Today, deep connections exist between Monsanto, the ‘Military Industrial Complex’ and the US Government which have to be documented to understand the nature of the corporation. On Monsanto’s Board of Directors sits the former Chairman of the Board and CEO of the giant war contractor Lockheed Martin, Robert J. Stevens, who was also appointed in 2012 by Barack Obama to the Advisory Committee for Trade Policy and Negotiations. As well as epitomising the revolving door that exists between the US Government and private trans-national corporations, Stevens is a member of the parallel government in the US, the Council on Foreign Relations (CFR). A second board member at Monsanto is Gwendolyn S. King, who also sits on the board of Lockheed Martin where she chairs the Orwellian ‘Ethics and Sustainability Committee”. Individuals who are veterans of the corporate war industry should not be allowed control over any populations food supply! Additionally, Monsanto board member Dr. George H. Poste is a former member of the Defense Science Board and the Health Board of the U.S. Department of Defense, as well as a Fellow of the Royal Society and a member of the CFR.
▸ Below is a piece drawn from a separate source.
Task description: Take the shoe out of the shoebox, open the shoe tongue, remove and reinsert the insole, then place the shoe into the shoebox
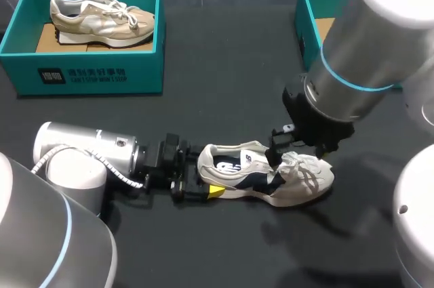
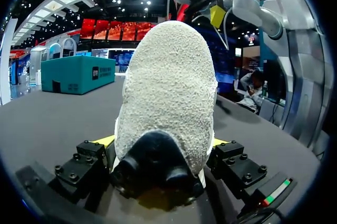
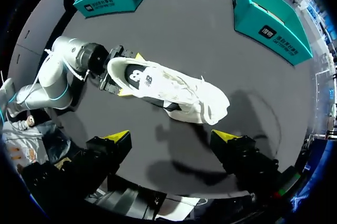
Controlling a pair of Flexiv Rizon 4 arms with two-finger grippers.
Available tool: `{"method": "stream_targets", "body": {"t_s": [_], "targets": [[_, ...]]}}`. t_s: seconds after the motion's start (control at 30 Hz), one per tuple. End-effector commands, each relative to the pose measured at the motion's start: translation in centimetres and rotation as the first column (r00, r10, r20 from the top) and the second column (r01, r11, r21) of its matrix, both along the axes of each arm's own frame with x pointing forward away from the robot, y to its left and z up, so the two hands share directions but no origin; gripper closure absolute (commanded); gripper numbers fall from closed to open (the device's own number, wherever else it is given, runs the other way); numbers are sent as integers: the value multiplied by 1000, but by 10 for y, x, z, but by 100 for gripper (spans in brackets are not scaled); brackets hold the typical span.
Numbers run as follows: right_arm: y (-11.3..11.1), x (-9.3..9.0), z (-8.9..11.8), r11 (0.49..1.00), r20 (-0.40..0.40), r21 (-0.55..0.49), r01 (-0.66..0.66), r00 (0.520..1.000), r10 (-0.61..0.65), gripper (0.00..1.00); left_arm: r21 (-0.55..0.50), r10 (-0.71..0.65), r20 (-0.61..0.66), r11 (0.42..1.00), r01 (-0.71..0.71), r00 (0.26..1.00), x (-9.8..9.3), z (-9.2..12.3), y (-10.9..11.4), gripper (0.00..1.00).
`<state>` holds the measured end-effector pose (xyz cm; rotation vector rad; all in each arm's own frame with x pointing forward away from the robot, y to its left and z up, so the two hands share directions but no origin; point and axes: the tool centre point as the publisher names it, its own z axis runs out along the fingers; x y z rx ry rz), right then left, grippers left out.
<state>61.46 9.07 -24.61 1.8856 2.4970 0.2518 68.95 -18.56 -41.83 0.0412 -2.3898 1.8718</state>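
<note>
Black table (image 1: 224, 85): left gripper (image 1: 203, 177) clamps shoe (image 1: 298, 181) heel; right gripper (image 3: 174, 137) spread above shoe

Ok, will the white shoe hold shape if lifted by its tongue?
Probably not: the tongue and laces look soft, likely giving first. The white shoe sits on a flat sole with the left pincer clamping its heel, so tipping seems unlikely.

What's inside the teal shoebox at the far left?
The shoebox holds one beige sneaker, toe toward the right side, resting on a brown cardboard insert. The box floor beneath them is covered, and the sneaker's interior can't be seen.
</note>
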Motion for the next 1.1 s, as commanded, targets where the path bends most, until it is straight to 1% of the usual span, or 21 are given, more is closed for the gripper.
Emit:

Bill Gates made headlines in 2010 when The Bill and Melinda Gates Foundation bought 500,000 Monsanto shares worth a total of $23 million, raising questions as to why his foundation would invest in such a malign corporation. William H. Gates Sr. – Bill’s father – is the former head of Planned Parenthood and a strong advocate of eugenics – the philosophy that there are superior and inferior types of human beings, with the inferior type often sterilised or culled under the pretext of being a plague on society. During his 2010 TED speech, Bill Gates reveals his desire to reduce the population of the planet by “10 or 15 percent” in the coming years through such technologies as “vaccines”:

“The world today has 6.8 billion people. That’s heading up to about 9 billion. Now if we do a really good job on new vaccines, health care, reproductive health services, we could lower that by perhaps 10 or 15 percent” (4.37 into the video).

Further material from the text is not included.